What you have to do :: Provide the data again exactly, including every line that follows.

***

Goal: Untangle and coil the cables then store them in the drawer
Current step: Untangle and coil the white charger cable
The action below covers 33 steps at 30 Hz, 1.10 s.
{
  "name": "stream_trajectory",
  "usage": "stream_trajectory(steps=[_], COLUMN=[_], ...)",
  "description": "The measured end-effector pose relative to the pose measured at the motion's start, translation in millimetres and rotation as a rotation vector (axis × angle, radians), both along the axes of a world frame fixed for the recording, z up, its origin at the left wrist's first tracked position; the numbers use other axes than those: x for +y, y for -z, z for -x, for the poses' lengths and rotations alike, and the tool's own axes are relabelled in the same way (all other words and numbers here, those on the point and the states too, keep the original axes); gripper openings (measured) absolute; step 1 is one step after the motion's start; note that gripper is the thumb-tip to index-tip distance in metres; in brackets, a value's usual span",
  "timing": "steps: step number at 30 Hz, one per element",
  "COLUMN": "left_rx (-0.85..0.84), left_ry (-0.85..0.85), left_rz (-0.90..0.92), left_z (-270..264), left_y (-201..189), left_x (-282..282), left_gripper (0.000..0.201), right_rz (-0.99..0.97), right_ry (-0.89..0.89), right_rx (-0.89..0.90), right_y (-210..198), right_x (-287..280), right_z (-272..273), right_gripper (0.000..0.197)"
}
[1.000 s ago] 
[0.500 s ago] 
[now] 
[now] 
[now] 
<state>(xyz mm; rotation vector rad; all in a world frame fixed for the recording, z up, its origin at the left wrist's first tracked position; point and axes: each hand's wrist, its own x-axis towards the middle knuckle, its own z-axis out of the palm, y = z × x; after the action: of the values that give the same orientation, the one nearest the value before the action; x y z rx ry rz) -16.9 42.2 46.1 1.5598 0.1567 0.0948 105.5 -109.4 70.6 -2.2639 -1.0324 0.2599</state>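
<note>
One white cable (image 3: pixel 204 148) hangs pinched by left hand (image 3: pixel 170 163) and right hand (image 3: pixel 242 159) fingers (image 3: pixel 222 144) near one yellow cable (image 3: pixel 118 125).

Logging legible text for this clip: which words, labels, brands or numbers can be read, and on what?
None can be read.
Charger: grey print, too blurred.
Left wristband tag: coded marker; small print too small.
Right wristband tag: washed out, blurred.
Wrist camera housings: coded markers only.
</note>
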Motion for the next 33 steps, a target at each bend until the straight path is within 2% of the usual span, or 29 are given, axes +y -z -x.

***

Expected output ::
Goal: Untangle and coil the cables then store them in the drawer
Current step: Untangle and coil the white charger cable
The action below covers 33 steps at 30 Hz, 1.10 s.
{
  "name": "stream_trajectory",
  "usage": "stream_trajectory(steps=[_], COLUMN=[_], ...)",
  "description": "The measured end-effector pose relative to the pose measured at the motion's start, translation in millimetres and rotation as a rotation vector (axis × angle, radians), both along the axes of a world frame fixed for the recording, z up, its origin at the left wrist's first tracked position; the numbers use other axes than those: x for +y, y for -z, z for -x, for the poses' lengths and rotations alike, and the tool's own axes are relabelled in the same way (all other words and numbers here, those on the point and the states too, keep the original axes); gripper openings (measured) absolute; step 1 is one step after the motion's start; note that gripper is the thumb-tip to index-tip distance in metres; in brackets, a value's usual span",
  "timing": "steps: step number at 30 Hz, one per element",
  "COLUMN": "left_rx (-0.85..0.84), left_ry (-0.85..0.85), left_rz (-0.90..0.92), left_z (-270..264), left_y (-201..189), left_x (-282..282), left_gripper (0.000..0.201), right_rz (-0.99..0.97), right_ry (-0.89..0.89), right_rx (-0.89..0.90), right_y (-210..198), right_x (-287..280), right_z (-272..273), right_gripper (0.000..0.197)"
}
[1.000 s ago] 
[0.500 s ago] 
[now] 
[now] 
[now] 
<state>(xyz mm; rotation vector rad; all in a world frame fixed for the recording, z up, its origin at the left wrist's first tracked position; point and axes: each hand's wrist, its own x-axis towards the middle knuckle, its own z-axis out of the palm, y = z × x; after the action: of the values that give the same orientation, the one nearest the value before the action; x y z rx ry rz) -16.9 42.2 46.1 1.5598 0.1567 0.0948 105.5 -109.4 70.6 -2.2639 -1.0324 0.2599</state>
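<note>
One white cable (image 3: pixel 204 148) hangs pinched by left hand (image 3: pixel 170 163) and right hand (image 3: pixel 242 159) fingers (image 3: pixel 222 144) near one yellow cable (image 3: pixel 118 125).

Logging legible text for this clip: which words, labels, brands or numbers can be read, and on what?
None can be read.
Charger: grey print, too blurred.
Left wristband tag: coded marker; small print too small.
Right wristband tag: washed out, blurred.
Wrist camera housings: coded markers only.
</note>
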Motion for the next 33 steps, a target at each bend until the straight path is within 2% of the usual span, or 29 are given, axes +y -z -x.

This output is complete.